[WORK INSTRUCTION]: A complete, exact retyping of the data below is required.
*** Block opens ***
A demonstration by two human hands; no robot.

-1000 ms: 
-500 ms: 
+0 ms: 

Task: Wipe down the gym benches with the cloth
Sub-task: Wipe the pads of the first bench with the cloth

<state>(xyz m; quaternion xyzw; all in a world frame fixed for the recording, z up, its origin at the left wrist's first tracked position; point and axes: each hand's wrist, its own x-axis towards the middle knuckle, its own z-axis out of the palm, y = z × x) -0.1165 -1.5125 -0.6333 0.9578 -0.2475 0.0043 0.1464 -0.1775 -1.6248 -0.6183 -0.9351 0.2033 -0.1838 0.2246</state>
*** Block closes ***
[WRITTEN SOLUTION]:
A demonstration by two human hands; no robot.

-1000 ms: 
-500 ms: 
+0 ms: 

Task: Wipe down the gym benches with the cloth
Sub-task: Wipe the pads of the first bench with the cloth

<state>(xyz m; quaternion xyzw; all in a world frame fixed for the recording, z up, its origin at the left wrist's first tracked position; point and axes: each hand's wrist, its own x-axis towards the middle knuckle, its own z-axis out of the palm, y = z × x) -0.1165 -1.5125 -0.6333 0.9578 -0.2475 0.0043 0.1464 -0.1775 -1.6248 -0.6183 -0.9351 0.2033 -0.1838 0.2246</state>

No further output is needed.